In “Boy Erased,” Jared Eamons (a masterfully earnest Lucas Hedges) plays varsity basketball. He drives a Mustang, listens to his father preach on Sunday mornings and lives in a big house on a tree-lined street in the suburbs. His girlfriend is a cheerleader. We are introduced to him as the archetypal American teenager. He has it all. But as promised, Joel Edgerton’s new film erases the troublesome idealization of the all-American boy to find what too often lurks beneath—hypocrisy, bigotry and unbridled homophobia.
“Boy Erased” is, at its core, a call to action. Only 14 states have passed laws protecting L.G.B.T. youth from the dangers of conversion therapy.
“Boy Erased” is based on Garrard’s Conley’s memoir of the same name. He writes that central to his story “is the question of how this kind of bigotry can be perpetuated by people who, at their core, love one another.” The film attempts to show the danger of this ideology while maintaining compassion for everyone involved.

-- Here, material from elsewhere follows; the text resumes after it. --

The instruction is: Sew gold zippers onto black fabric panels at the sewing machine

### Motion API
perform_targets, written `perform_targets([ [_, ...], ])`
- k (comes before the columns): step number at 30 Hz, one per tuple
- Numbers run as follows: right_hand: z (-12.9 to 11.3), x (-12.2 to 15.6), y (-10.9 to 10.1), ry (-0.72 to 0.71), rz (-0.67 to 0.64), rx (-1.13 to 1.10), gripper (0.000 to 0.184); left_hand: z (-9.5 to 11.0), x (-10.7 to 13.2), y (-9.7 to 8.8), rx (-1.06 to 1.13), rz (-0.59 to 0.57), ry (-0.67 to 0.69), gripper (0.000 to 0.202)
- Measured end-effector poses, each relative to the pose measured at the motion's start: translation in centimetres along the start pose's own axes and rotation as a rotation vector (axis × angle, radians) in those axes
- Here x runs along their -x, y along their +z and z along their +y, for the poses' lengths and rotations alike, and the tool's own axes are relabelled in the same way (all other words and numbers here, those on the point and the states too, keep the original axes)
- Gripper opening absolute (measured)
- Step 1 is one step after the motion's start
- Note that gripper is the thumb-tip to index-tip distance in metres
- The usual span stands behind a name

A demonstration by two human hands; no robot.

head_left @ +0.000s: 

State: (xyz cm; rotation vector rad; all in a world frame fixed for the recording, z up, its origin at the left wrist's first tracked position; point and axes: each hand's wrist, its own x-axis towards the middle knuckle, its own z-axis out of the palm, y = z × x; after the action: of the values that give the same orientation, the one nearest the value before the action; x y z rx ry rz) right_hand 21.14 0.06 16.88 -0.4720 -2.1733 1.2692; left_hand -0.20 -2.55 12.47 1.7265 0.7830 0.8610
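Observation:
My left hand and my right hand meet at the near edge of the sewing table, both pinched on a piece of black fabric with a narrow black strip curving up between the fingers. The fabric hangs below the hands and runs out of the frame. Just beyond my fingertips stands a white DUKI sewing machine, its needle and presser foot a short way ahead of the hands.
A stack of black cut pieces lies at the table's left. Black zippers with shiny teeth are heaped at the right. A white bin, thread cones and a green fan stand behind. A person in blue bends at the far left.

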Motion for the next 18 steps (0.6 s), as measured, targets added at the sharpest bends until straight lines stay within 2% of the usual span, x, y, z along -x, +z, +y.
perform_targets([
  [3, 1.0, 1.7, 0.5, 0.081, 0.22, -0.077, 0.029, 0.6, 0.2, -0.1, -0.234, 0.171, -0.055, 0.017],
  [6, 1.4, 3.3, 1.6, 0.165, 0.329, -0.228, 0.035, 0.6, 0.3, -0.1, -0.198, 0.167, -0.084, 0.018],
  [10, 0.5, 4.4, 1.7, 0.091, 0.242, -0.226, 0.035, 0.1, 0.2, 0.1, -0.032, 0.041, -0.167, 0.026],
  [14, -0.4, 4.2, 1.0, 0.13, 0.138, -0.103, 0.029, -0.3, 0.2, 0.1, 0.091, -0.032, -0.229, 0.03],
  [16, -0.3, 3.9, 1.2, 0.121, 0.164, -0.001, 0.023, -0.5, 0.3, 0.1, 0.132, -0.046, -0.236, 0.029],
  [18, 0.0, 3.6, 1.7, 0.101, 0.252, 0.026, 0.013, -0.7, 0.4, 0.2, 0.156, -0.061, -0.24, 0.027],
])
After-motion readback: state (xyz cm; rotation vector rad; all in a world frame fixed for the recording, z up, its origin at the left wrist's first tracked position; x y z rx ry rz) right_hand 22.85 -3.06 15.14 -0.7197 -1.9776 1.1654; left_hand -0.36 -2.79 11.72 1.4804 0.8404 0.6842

After leaving home and going to a small Christian college, Eamons meets his resident advisor, a friendly, handsome jock. A real guy’s guy. They bond while jogging, playing video games and attending worship services. We are charmed by his presence, and it seems that Eamons may get to explore his repressed romantic feelings. But late one night the sexual tension between the two turns violent. In a devastating scene Eamons is brutally raped in his dorm room. The facade begins to crumble.
Word gets back to his family. In a dimly lit kitchen Jared’s father (a stern Russell Crowe) forces him out of the closet: “I love you, but we cannot see a way that you can live under this roof if you are going to fundamentally go against the grain of our beliefs.” In an even more dimly lit living room his father conferences with church elders, where they decide that Eamons will be sent off to a conversion therapy ministry named Love in Action. This whole time, his mother—played by Nicole Kidman, walking a fine line between being excellent and over the top with a big blonde wig and Southern drawl—watches, complicit but still somehow not yet convinced.
The dark, austere cinematic palette foreshadows the brutality of what awaits Eamons at therapy. Love in Action, which resembles a rehab facility more than a sleepaway camp, is a place where girls learn to be ladylike and boys learn to be men. Gender and sexuality become performance. “Fake it till you make it,” the conversion drill sergeant yells at the boys while they do jumping jacks in the mud. The sincere hope of those involved is that they will make it; that they will be made straight, realigned in accordance with God’s so-called will. The mental and physical abuse endured in order for them to live out this fantasy is difficult to watch. We see a young man beaten with Bibles by a group of peers on the altar. Another is forced to lay in a casket while attending a mock funeral for someone with AIDS.
One of the most arresting moments is also seemingly the most commonplace. The guys are brought to a batting cage. One small, effeminate boy simply can’t hit the ball. The tension builds and builds. The director of the program yells at him and forces him to swing. The boy is on the verge of a breakdown and finally collapses as a ball shoots out of the automated pitching machine and nails him in the face. We know this is wrong, that it is abusive—physically, mentally and emotionally. Yet it is so effective because it is so familiar. Who hasn’t witnessed someone forced out of their comfort zone in an attempt to live up to someone else’s misplaced expectations?
Every once in a while we are treated to a glimmer of hope, signs that things will get better. With bleached blonde hair, Gary (the YouTube personality and pop star Troye Sivan) lingers in the background of Love in Action. One day after sessions he approaches Eamons in the parking lot and gives him advice: “play the part.” Eamons finally experiences a sense of solidarity with another person, and his internal crisis is no longer solitary. Someone else gets it.

In one scene at his Christian college, Eamons meets an intriguing young artist, appropriately named Xavier (an understated Théodore Pellerin). They talk about God and love, and lie in bed fully clothed looking into each other’s eyes. Their intimacy is powerful and promising, but as quickly as this vignette began it is over. Both Xavier and Gary are mysterious, intriguing and frustratingly underdeveloped.
In comparison to this year’s other conversion therapy movie, “The Miseducation of Cameron Post,” “Boy Erased” is humorless. It is didactic, and it should be. “Miseducation” captures the absurdity of conversion therapy and celebrates the joy of queer friendship. But “Boy Erased” is, at its core, a call to action. Before the credits roll, we are reminded that only 14 states have passed laws protecting L.G.B.T. youth from the dangers of conversion therapy, a practice condemned by the American Medical Association and the American Psychological Association.
For things to begin to change we have to bear witness to injustice and listen to the stories of those abused and oppressed. “Boy Erased” gives us the opportunity to do just that. Unfortunately, even in 2018, it is necessary viewing.